Healthcare Economics: Abortion Funding

University of South Alabama Funding of Abortions The Supreme Court Judgment in Roe v. Wade, (1973) struck down the crystallization of abortion in the United States, and therefore guaranteed the right of the woman to choose legal abortion. With this landmark decision came the burden of funding for the numerous abortions that takes place in the United States yearly. Federal funding of abortions in the United States has been premised upon medical necessity and income level of the pregnant woman. Individuals pay for abortions that are not deemed legal.

Because abortion rate is still significantly high, its funding has economic implications for women and the nation as a whole. This paper discusses in details the funding of abortion. It highlights the cost of abortion to the woman and her family, and describes federal funding of abortions within the context of the law of the land. Before Roe v Wade, women who needed abortion services paid huge fees and patronized mostly unlicensed personnel (National Abortion Federation [NAP], 2003). Following the legalization of abortion, the abortion landscape became open and a “moral hazard” (Mason, Elevate & Chaffed, 2012) ensued.

This led to more abortion expenditures on the part of the individual and government. In the three years following the legalization of abortion, majority of the legal abortions for low- income women was borne by the government through Medicaid (Kaiser Family Foundation, [KEF], 2009). For abortions that were funded individually, cost and safety became the main determinant factors. High-income women have been able to get abortion services paying out-of-pocket, but the poorer ones have had difficulty accessing these kinds of services, especially in situations where government funding is unavailable.

Today, the federal government funds abortions only in cases of rapes, incest and life endangerment of the mother (NAP, 2003). Beneath these abortion- funding restrictions lies the conundrum of spending limited resources to secure unlimited good. This is true in the United States healthcare industry, a sector Healthcare Economics: Abortion Funding By deadening developed country (KEF, 2009). Major stakeholders are the women, who are the recipients in abortion procedures. Poorer women rely solely on public funding of abortion.

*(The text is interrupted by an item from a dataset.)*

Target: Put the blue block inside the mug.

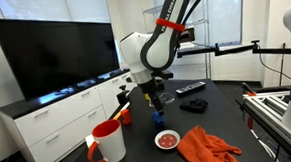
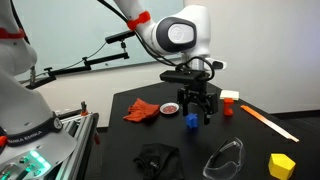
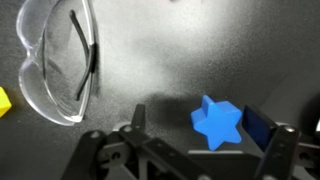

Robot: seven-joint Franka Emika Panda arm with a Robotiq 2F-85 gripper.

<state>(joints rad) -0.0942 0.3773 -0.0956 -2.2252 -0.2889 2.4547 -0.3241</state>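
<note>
The blue block (image 3: 217,121) lies on the black table and looks star-shaped in the wrist view. It also shows in both exterior views (image 1: 158,118) (image 2: 191,121). My gripper (image 3: 208,142) is open and low over the table, with a finger on either side of the block and gaps on both sides. It also appears in both exterior views (image 1: 155,106) (image 2: 197,110). A darker blue flat face (image 3: 258,128) sits against one finger; I cannot tell what it is. The white mug (image 1: 110,143) with a red handle stands upright, apart from the gripper, and shows again in an exterior view (image 2: 230,99).
Clear safety glasses (image 3: 55,60) (image 2: 225,157) lie near the block. There is also a yellow block (image 2: 282,164), an orange cloth (image 1: 209,146) (image 2: 141,110), a small white bowl (image 1: 167,140) (image 2: 170,107), a black cloth (image 2: 157,157) and a remote (image 1: 190,88).
</note>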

In cases where abortion could not be gotten through public funding, these women may have to sacrifice true ambitions to procure abortion. The society should be concerned about abortion funding because taxpayers foot the bill. Abortions are performed in healthcare facilities and so abortion physicians are on the supply end of the abortion economics. Furthermore, the United States government should be concerned because they enact and implements abortion-related funding policies. The cost of abortion may be very significant, depending on the age of the pregnancy.

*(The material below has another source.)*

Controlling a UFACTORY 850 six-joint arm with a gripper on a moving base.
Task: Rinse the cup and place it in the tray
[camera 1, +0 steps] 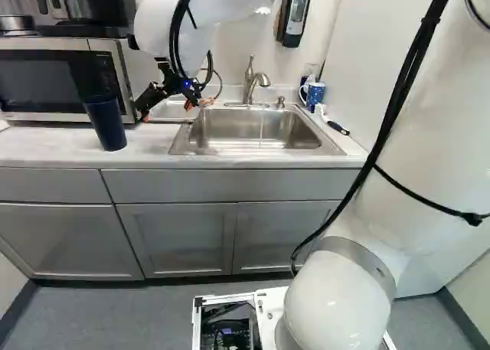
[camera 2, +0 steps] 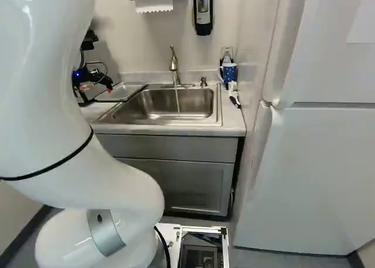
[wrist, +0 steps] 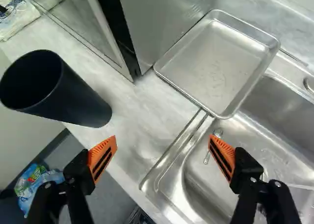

Abortion procedures may cost an average of $350 within the first-trimester and over $1, 200 for late stage pregnancies (Baboon’s and Confined, 2000). Even though the cost of abortion fees has risen less than inflation trends, it is nevertheless, out of reach for poorer women and women of color (NAP, 2003). According to a study by Jones, Payday and White (2013), it was observed that 36% of women who sought abortion did not have health insurance and 69% paid out of pocket. The study further found that out of the women who could not utilize insurance for the cost of abortion; over half reported that they had difficulty paying.

Overall, poorer women delay in getting the abortion they want and as a result put themselves at economic and health risks (Baboon’s, 2007). The laws guiding public funding of abortions vary from state to state but essentially, funding for abortion has been through the Medicaid, program designed for low- income people. At the least, states are required to fund abortion under the current Hyde Amendment, which allows using Medicaid funding for abortion only in cases of rape, incest and life endangerment to the life of the mother (Gatherers Institute [GIG], 2013).

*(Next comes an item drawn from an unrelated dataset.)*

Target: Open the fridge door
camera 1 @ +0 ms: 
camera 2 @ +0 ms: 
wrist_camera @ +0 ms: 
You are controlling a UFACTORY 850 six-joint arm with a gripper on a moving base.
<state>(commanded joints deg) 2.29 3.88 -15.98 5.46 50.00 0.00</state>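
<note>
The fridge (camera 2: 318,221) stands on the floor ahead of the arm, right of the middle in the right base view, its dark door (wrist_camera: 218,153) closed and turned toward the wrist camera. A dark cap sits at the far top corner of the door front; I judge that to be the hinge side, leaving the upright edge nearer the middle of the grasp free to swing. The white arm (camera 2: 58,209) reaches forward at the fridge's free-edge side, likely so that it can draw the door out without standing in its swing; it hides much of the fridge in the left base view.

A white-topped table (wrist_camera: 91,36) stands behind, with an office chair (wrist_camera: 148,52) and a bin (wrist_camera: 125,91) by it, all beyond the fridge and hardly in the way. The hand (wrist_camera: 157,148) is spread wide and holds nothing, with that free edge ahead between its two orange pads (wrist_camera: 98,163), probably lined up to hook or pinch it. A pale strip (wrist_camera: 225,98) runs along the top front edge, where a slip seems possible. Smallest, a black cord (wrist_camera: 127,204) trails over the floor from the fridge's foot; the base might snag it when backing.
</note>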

South Dakota is the only state that violates this proviso, paying for abortion only when the mother’s life is endangered. Seventeen states with nonrestrictive abortion laws go above abortions rescinded by federal (NAP, 2003). Under the Joint federal-state Medicaid program, states are refunded the amount spent on abortions at the standard Medicaid reimbursement rate (GIG, 2008). The federal and state government spent about $90 million in 2006 with the state government responsible for more than 99% of the amount (Consoled, Alright, & Gold, 2008).

An overwhelming majority of these government funded abortion were in states with somewhat liberal abortion stance (Confined, Alright, & Gold, 2008). According to Kaiser Family Foundation (2010), 4. 6 million of reproductive-age women in 33 states that have restrictive abortion laws are thin 138% of the federal poverty line (PL). Thus, these women will meet the eligibility criteria for Medicaid under the 2010 healthcare reform law. People on both sides of the ideological divide.

Whilst there is a consensus that abortion should be allowed in certain cases, the poorer demographics of the American society has found it difficult to access abortion services because of cost. The reality on the ground is that poorer women need abortion but can’t get help from the government. These unwanted pregnancies have serious economic consequences for the women involved. Women who are denied state help end up having riskier ate-stage abortions. Consequently, they negatively impact the healthcare industry because they end up putting more strain on existing nursing resources.